*About this exercise*.
Go through the listing below and return each line that includes "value".

*Given information*.
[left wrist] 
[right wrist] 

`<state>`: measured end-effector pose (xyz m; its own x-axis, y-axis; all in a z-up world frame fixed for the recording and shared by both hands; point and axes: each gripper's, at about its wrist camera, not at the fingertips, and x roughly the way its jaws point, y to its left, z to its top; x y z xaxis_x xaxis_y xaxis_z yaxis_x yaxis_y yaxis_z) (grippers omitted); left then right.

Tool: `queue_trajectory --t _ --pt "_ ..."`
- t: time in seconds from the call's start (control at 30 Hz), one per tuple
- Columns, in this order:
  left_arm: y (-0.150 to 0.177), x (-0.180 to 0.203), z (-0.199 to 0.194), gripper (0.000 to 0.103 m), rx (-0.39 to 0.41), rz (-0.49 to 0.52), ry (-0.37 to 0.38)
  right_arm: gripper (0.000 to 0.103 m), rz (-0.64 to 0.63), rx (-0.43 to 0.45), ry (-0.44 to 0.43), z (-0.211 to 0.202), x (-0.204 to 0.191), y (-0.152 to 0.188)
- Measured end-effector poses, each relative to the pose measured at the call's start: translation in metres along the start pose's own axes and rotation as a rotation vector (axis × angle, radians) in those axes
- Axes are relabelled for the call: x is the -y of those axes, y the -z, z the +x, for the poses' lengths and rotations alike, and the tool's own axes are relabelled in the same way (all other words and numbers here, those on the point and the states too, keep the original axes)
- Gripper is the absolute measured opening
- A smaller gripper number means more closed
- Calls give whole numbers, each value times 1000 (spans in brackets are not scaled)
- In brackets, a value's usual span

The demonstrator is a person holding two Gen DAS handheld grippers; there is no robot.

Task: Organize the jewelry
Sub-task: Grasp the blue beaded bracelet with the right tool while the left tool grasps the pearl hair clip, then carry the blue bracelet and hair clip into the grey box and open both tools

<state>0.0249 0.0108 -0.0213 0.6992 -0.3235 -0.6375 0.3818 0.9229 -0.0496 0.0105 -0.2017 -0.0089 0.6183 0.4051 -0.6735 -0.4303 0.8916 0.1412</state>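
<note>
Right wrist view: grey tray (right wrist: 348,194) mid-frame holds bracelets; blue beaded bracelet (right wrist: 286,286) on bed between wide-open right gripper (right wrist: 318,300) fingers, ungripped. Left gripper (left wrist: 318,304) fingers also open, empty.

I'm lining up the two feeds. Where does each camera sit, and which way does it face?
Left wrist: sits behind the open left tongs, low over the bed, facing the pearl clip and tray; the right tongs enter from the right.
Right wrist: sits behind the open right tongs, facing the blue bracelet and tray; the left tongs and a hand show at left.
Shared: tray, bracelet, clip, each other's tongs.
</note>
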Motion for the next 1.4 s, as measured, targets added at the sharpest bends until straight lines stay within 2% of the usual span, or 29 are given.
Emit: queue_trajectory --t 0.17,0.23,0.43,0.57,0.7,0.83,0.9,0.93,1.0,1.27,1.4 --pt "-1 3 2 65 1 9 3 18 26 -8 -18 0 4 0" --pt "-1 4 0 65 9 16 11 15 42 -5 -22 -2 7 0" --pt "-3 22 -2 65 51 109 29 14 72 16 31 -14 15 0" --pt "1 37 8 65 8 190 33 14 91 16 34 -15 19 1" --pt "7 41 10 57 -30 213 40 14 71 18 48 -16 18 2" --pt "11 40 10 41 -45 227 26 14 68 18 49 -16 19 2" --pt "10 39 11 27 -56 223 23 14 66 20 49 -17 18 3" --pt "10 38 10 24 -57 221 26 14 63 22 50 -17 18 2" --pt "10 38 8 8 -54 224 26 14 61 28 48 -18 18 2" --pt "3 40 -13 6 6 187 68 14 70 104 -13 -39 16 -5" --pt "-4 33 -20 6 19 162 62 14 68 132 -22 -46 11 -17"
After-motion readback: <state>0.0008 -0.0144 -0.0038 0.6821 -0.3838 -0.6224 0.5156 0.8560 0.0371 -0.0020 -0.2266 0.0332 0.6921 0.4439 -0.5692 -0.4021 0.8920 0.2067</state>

*Solution to the exercise*.
- Calls give whole numbers, each value times 1000 (spans in brackets are not scaled)
- In brackets, a value's usual span

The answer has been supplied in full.